My deep appreciation to the Yolo County Archives for professionally scanning her very fragile scrapbook. The Yolo Archives plans to make her complete scrapbook available at: https://yolocountylibrary.org/locations/archives/

Pasted into Emily’s scrapbook are clippings of her favorite poetry, newspaper coverage of her speeches, her campaign for President of CFWC, and family obituaries, including her own obituaries added by her daughter.

Emily Hoppin’s Writing and Speeches

Emily Hoppin was known throughout California as an outspoken activist for temperance, women’s franchise, conservation of natural resources, and a vision of world peace. She advocated for the country life, for women and farming, for the condition of immigrants, and against the proposed eight-hour workday which would hinder farmers.
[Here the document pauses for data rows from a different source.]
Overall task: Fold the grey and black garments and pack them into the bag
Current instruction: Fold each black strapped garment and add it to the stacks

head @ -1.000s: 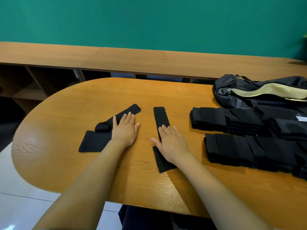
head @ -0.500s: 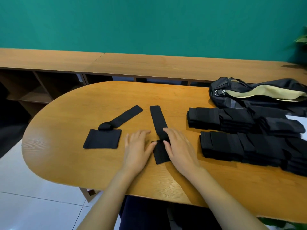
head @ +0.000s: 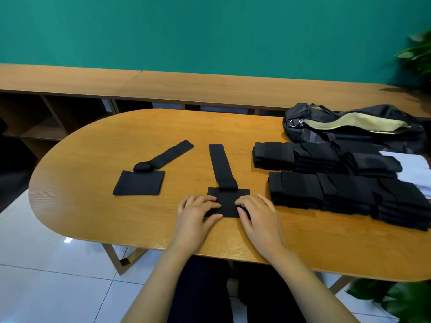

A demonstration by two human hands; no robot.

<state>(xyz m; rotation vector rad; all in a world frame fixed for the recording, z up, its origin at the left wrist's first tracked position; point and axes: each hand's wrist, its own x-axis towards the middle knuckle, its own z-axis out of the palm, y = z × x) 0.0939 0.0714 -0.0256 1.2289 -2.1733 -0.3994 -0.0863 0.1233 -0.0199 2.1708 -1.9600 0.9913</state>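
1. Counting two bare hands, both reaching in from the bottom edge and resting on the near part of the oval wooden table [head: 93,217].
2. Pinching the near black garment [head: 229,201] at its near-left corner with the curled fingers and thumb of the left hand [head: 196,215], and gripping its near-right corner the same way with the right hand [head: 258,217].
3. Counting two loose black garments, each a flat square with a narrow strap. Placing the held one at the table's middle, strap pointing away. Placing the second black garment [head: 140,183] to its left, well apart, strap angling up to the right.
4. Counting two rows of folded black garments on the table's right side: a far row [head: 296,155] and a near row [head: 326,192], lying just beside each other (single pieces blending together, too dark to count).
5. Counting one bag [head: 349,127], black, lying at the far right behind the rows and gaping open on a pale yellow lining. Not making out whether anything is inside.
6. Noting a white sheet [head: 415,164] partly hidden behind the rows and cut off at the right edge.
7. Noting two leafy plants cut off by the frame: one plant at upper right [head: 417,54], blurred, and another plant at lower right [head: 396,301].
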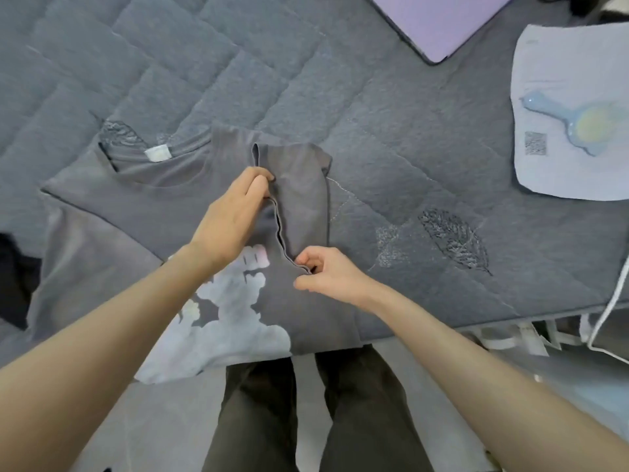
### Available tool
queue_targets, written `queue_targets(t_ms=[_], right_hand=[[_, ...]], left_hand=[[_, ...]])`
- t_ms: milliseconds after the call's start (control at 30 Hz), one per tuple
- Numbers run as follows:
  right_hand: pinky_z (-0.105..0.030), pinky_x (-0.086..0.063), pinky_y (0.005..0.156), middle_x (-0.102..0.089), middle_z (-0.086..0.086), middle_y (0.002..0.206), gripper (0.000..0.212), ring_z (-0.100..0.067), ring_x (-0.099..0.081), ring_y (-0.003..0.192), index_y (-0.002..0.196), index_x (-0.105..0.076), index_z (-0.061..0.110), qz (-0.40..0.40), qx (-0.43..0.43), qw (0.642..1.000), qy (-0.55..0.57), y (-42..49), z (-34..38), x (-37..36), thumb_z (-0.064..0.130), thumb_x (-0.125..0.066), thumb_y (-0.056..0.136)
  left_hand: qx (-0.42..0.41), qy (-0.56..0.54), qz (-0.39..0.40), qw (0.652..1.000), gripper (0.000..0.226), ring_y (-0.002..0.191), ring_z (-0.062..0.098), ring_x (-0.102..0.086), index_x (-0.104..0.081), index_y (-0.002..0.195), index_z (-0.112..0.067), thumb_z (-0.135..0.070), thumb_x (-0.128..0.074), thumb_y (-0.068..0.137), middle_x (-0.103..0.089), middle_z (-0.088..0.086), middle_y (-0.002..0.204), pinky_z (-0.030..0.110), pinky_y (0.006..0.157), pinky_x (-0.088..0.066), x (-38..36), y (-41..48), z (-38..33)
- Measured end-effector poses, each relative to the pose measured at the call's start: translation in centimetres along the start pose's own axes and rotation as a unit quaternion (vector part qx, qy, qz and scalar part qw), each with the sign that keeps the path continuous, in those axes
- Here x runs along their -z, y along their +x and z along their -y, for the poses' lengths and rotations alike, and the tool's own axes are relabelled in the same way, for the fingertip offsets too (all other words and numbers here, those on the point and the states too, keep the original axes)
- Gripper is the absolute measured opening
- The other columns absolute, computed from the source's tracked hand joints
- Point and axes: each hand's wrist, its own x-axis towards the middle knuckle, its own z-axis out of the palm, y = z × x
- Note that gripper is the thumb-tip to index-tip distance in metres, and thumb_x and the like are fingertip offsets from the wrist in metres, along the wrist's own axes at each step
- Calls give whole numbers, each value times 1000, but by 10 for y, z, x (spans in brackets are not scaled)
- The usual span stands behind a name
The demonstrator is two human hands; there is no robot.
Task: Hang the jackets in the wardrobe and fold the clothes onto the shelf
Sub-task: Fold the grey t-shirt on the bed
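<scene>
A grey T-shirt with a pale printed figure lies flat on the quilted grey bed cover, its collar and white label toward the far left. The shirt's right side is folded inward over the body, with the sleeve lying on top. My left hand pinches the folded edge near the sleeve. My right hand pinches the same edge lower down, nearer the hem. The shirt's hem hangs over the bed's front edge.
A pale blue printed sheet with a QR code lies at the right. A purple flat item sits at the far top. A dark garment shows at the left edge. My legs in dark trousers stand below the bed edge.
</scene>
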Motion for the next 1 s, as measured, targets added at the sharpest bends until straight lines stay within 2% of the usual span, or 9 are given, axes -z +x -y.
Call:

Her versatility made it possible for her to discuss almost any topic relating to agriculture and she was frequently called on to write and speak at all manner of farmers’ institutes.

  • Literature of the Farm
    Opening Address given at the California State Fruit Growers’ Association Convention, Los Angeles, November 10-14, 1914

Emily Hoppin: Activist

Emily Hoppin was the first president of the Yolo Women’s Christian Temperance Union (WCTU), editor of the White Ribbon Ensign, vice-president of the Farmers’ Protective Association, a Country Life Commissioner, Yolo Chamber of Commerce director, and president of the California Federation of Women’s Clubs (CFWC). She was referred to as the power behind the throne in Yolo County. Without these newspaper clippings from her scrapbook, we would not have such a colorful account of how the hotly-contested campaign for CFWC president divided the state, and how she won on the country woman’s platform.

“The situation, therefore, appears to be that the State Federation may have the choice of the brilliant mind of Mrs. Hoppin, the grace and charm of Mrs. Jones, or the beauty and clothes of Mrs. Seymour.”

Annie Wilde, San Francisco news columnist

Although Heart Wood is a work of historical fiction, I have attempted to recreate this historic election while staying true to historical facts and the indomitable spirit of my great grandmother.